In a word, yes. Most states have strict enforcement services developed to deter those who might otherwise abandon their support obligations. In many cases, knowing that the state might step in for nonpayment of child support keeps noncustodial parents current.
Unfortunately, there are situations when the threat of enforcement does not ensure that a parent will continue paying child support. If this happens to you, consider increasing your education about how the state collects the financial support owed to your child.
What does the state do about nonpayment of support?
In all states, the best interests of the child always come first. When parents do not meet their obligations, the government enforces parental support responsibility in the following ways.

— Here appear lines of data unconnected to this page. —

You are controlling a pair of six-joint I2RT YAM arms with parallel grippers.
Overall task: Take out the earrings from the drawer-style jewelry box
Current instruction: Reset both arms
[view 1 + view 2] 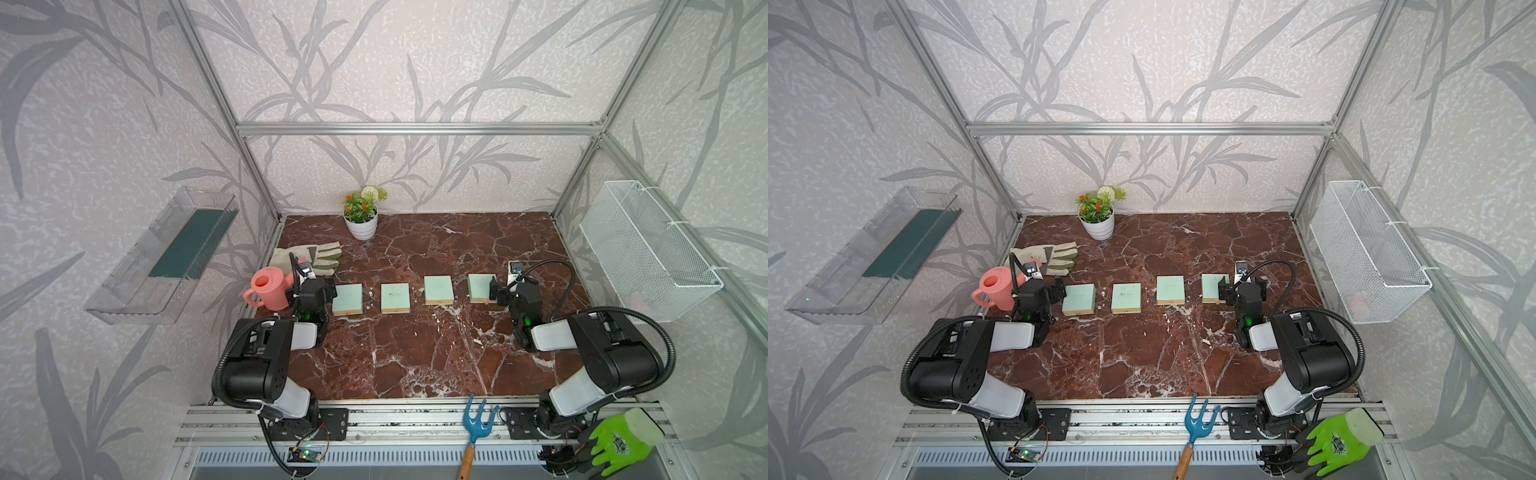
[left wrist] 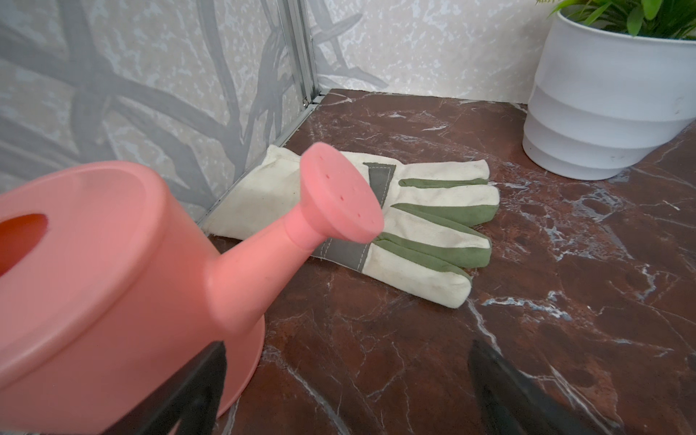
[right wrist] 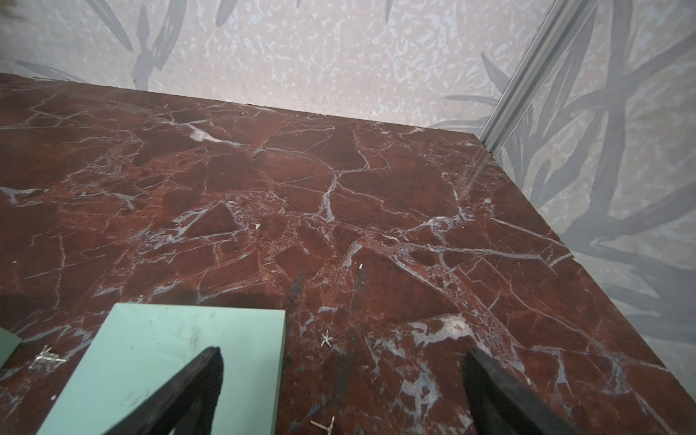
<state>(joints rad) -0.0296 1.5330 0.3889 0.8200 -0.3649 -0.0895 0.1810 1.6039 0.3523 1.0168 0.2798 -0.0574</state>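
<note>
Both arms wait at the ends of the row, no drawer pulled out yet.

Four boxes (image 1: 395, 296) sit shut on the table (image 3: 376, 188). The left gripper (image 2: 344, 357) hangs wide and empty beside the one can (image 2: 94, 282), and the right gripper (image 3: 341, 356) hangs just as wide over the end box (image 3: 158, 339). Three earrings (image 3: 327, 339) lie loose beside that box; any inside are hidden. Next, I'd guess: brace a box, pinch its drawer front, slide it out.

Closed mint-green box (image 3: 150, 339), silvery earrings (image 3: 327, 338) beside
</note>
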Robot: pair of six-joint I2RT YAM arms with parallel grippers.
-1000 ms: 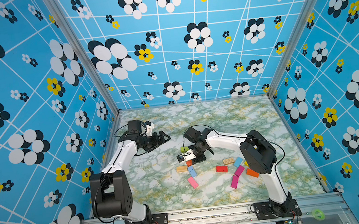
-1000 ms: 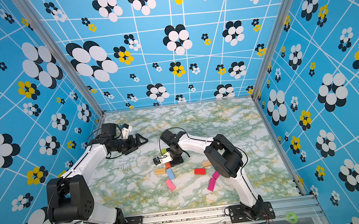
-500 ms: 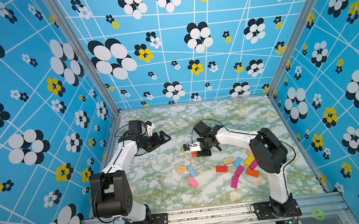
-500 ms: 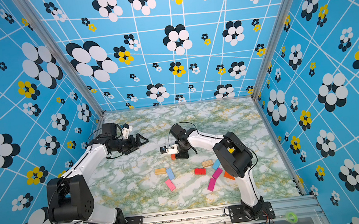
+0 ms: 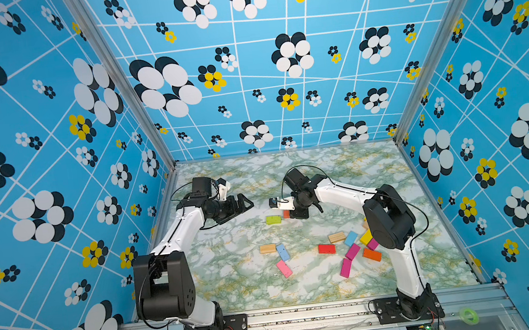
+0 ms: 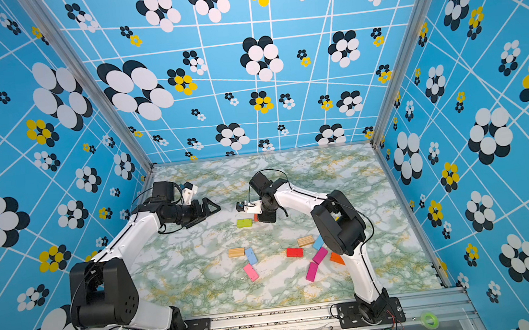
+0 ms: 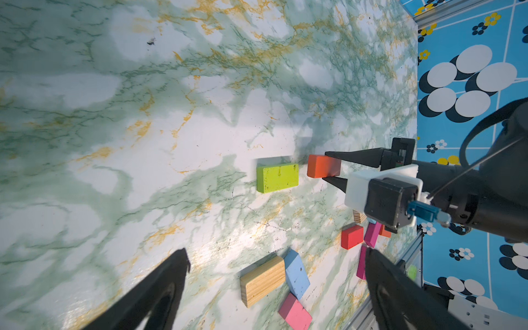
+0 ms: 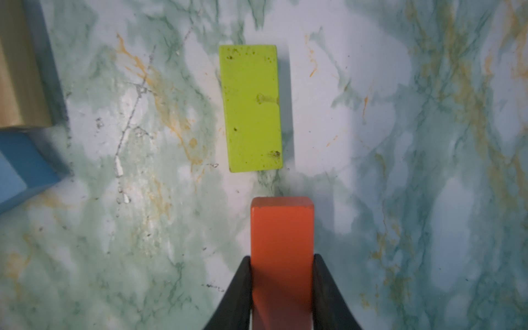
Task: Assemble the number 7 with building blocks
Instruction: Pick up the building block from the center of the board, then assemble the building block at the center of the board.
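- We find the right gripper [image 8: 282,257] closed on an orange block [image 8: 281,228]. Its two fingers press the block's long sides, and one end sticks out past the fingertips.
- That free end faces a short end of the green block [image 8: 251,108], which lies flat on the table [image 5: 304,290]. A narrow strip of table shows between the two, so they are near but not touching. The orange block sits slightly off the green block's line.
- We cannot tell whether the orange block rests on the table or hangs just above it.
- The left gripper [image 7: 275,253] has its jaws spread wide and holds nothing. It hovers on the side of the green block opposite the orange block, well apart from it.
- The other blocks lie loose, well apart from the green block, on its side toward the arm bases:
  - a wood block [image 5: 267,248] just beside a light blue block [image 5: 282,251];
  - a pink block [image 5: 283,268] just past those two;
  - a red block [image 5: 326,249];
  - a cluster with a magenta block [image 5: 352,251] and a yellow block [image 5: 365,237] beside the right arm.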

- Withholding the parent’s income
- Reporting the parent to credit agencies
- Taking away some of the parent’s assets
- Intercepting the parent’s lottery prizes or other winnings
- Suspending the parent’s driving or professional licenses
- Denying the parent a passport
Most states use computer programs to identify those behind on payments or who have not paid child support. However, you may be able to seek help from the state before your child suffers unduly from nonpayment. Your attorney can request a formal hearing on behalf of your child.
Contrary to popular belief, enforcing support obligations sometimes benefits nonpaying parents. These individuals learn a vital lesson about the serious approach that the state government takes against nonpayment. Most parents remain compliant with their responsibilities after going through enforcement procedures. As you might imagine, this can improve the relationship between noncustodial parents and their children.